-- Your assignment --
Your job is to set down the stretch of entries that opens with the line containing "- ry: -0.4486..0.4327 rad" and closes with the line containing "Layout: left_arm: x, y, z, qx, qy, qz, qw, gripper". Keep both end lines, copy each exactly, and add nothing.

(Collection entries)

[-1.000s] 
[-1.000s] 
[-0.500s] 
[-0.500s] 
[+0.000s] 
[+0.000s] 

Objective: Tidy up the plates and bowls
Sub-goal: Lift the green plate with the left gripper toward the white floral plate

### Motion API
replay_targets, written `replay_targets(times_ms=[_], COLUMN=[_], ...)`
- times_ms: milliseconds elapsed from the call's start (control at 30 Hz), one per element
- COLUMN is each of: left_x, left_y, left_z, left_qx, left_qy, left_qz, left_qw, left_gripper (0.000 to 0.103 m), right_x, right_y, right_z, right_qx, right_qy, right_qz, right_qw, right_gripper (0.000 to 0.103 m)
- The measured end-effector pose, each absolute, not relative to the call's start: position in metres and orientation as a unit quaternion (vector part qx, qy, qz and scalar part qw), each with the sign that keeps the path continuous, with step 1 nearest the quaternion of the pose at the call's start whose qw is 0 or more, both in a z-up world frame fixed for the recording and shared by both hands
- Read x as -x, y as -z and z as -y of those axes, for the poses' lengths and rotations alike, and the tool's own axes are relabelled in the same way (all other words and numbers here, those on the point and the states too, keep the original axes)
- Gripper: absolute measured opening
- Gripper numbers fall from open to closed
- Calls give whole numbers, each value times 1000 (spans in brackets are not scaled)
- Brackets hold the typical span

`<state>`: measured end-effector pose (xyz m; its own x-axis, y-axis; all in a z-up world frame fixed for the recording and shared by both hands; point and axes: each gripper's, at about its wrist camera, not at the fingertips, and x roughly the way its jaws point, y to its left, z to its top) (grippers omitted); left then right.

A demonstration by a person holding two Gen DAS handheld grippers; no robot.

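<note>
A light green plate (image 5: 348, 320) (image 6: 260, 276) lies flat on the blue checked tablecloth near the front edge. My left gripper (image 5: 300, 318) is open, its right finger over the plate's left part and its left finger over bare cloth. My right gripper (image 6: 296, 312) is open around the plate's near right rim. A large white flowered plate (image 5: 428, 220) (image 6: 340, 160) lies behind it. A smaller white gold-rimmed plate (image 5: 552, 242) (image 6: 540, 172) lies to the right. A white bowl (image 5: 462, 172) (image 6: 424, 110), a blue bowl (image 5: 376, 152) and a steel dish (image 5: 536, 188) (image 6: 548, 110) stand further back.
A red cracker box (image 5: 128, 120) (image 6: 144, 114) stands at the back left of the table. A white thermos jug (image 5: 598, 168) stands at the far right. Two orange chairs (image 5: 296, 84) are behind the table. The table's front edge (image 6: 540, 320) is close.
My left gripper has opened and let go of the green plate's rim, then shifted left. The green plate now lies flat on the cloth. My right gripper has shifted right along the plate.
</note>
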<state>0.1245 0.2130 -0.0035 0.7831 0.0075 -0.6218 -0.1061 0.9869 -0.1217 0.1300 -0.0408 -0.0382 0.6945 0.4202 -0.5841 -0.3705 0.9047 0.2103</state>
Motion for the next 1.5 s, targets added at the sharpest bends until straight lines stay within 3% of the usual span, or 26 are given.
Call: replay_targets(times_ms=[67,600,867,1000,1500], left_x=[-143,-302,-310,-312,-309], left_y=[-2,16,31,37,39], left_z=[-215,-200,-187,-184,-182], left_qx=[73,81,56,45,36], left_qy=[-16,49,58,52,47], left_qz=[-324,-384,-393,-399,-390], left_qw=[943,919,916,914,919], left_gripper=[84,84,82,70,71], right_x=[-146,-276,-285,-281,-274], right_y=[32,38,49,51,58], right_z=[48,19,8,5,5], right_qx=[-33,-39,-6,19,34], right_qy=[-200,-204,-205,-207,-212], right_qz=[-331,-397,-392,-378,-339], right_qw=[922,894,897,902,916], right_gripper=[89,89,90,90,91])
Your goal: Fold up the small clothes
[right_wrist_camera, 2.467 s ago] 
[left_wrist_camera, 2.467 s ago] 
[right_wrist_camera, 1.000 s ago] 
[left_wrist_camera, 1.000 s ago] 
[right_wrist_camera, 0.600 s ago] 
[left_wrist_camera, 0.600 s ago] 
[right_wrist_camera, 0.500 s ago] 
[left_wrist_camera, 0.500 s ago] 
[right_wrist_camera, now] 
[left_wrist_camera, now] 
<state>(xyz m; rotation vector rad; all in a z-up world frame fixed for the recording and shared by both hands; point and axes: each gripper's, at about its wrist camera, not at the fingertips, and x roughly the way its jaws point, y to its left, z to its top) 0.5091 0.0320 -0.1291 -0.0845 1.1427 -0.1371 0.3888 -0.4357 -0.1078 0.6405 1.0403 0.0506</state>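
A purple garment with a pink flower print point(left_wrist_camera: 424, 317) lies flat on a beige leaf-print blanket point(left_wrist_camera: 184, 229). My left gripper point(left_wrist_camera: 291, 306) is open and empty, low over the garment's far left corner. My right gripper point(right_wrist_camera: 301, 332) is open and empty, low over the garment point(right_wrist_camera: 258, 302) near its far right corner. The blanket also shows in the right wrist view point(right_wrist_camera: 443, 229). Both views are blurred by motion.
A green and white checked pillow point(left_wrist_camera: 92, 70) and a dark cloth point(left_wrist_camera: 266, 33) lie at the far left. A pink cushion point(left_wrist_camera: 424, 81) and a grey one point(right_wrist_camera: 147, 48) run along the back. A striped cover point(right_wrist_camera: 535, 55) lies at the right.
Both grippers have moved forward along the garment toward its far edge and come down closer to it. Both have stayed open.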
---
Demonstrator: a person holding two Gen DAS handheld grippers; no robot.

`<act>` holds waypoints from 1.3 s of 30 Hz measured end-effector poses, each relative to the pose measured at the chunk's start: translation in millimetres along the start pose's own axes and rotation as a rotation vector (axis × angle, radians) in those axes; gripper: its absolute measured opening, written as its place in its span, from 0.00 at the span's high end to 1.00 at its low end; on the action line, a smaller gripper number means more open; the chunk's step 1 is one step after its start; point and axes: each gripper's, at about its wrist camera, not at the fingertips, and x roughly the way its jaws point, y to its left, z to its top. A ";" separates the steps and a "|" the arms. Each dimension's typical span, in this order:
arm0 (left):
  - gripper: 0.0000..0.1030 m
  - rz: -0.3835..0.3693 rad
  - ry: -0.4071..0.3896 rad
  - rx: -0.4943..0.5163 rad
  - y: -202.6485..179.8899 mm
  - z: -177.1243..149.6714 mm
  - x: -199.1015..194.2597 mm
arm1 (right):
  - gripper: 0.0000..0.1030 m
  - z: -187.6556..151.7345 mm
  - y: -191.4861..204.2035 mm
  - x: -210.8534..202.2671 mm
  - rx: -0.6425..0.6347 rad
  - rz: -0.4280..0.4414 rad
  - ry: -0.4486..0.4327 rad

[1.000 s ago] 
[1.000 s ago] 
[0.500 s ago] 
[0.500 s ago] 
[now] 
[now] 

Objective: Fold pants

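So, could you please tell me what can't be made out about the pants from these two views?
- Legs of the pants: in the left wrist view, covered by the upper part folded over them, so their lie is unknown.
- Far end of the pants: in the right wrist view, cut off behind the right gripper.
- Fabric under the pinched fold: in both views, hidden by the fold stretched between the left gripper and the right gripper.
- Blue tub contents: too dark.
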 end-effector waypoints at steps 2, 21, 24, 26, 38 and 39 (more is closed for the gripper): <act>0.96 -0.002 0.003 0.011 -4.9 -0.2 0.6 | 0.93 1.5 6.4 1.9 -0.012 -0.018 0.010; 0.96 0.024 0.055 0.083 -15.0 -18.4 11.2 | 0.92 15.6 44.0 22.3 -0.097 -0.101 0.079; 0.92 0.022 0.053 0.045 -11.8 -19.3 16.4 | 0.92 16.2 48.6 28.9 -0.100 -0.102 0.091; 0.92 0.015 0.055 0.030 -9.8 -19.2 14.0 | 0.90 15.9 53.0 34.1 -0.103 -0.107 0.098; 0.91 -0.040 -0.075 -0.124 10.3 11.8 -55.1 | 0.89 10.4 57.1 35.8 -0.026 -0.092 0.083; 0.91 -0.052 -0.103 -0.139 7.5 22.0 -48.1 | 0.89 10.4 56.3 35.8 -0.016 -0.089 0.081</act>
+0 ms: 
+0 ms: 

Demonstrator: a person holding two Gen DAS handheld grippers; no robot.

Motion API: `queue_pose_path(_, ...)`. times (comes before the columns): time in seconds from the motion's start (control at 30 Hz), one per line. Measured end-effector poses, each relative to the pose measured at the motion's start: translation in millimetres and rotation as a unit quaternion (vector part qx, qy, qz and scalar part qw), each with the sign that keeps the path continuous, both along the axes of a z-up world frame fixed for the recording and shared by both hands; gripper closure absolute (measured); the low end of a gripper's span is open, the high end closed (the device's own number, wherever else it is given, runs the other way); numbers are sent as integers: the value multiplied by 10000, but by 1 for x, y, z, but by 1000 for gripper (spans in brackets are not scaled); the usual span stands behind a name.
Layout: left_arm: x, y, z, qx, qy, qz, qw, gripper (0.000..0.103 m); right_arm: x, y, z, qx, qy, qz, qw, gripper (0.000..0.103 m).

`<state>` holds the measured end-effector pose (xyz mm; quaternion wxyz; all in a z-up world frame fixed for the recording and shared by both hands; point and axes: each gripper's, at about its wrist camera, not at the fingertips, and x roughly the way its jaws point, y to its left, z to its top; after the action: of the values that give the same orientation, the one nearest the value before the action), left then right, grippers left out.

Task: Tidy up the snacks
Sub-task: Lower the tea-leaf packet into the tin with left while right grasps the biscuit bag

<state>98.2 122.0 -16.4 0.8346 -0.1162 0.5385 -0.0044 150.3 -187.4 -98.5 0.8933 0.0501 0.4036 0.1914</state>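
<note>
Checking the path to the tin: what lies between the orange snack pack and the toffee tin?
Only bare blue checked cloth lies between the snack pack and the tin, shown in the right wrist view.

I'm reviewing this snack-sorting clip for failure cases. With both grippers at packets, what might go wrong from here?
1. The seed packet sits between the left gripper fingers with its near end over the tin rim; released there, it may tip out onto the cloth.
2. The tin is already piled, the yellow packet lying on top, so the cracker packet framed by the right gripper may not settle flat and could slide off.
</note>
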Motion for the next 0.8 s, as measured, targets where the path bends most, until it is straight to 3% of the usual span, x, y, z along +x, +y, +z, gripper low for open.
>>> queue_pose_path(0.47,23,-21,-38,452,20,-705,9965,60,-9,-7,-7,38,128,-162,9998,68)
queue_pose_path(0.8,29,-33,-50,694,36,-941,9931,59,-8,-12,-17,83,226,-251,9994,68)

-- Written solution --
  - ry: -0.4486..0.4327 rad

[1.000 s ago] 
[1.000 s ago] 
[0.500 s ago] 
[0.500 s ago] 
[now] 
[now] 

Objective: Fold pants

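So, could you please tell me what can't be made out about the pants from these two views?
- Legs of the pants: in the left wrist view, covered by the upper part folded over them, so their lie is unknown.
- Far end of the pants: in the right wrist view, cut off behind the right gripper.
- Fabric under the pinched fold: in both views, hidden by the fold stretched between the left gripper and the right gripper.
- Blue tub contents: too dark.
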 end-effector waypoints at steps 2, 21, 24, 26, 38 and 39 (more is closed for the gripper): <act>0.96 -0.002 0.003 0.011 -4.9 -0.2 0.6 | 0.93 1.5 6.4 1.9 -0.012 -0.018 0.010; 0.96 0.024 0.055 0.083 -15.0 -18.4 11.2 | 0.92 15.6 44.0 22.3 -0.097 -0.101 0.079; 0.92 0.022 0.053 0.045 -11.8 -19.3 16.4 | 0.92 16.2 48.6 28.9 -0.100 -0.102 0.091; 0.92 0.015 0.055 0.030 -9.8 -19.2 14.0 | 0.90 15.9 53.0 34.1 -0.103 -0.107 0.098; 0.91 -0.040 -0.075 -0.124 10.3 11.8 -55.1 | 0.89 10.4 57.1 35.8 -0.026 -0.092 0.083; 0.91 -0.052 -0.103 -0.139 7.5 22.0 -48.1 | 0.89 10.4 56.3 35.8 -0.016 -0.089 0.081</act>
+0 ms: 
+0 ms: 

Demonstrator: a person holding two Gen DAS handheld grippers; no robot.

Motion API: `queue_pose_path(_, ...)`. times (comes before the columns): time in seconds from the motion's start (control at 30 Hz), one per line. Measured end-effector poses, each relative to the pose measured at the motion's start: translation in millimetres and rotation as a unit quaternion (vector part qx, qy, qz and scalar part qw), each with the sign that keeps the path continuous, both along the axes of a z-up world frame fixed for the recording and shared by both hands; gripper closure absolute (measured); the low end of a gripper's span is open, the high end closed (the device's own number, wherever else it is given, runs the other way); numbers are sent as integers: the value multiplied by 10000, but by 1 for x, y, z, but by 1000 for gripper (spans in brackets are not scaled); the usual span stands behind a name.
Layout: left_arm: x, y, z, qx, qy, qz, qw, gripper (0.000..0.103 m); right_arm: x, y, z, qx, qy, qz, qw, gripper (0.000..0.103 m).

This output contains the complete answer.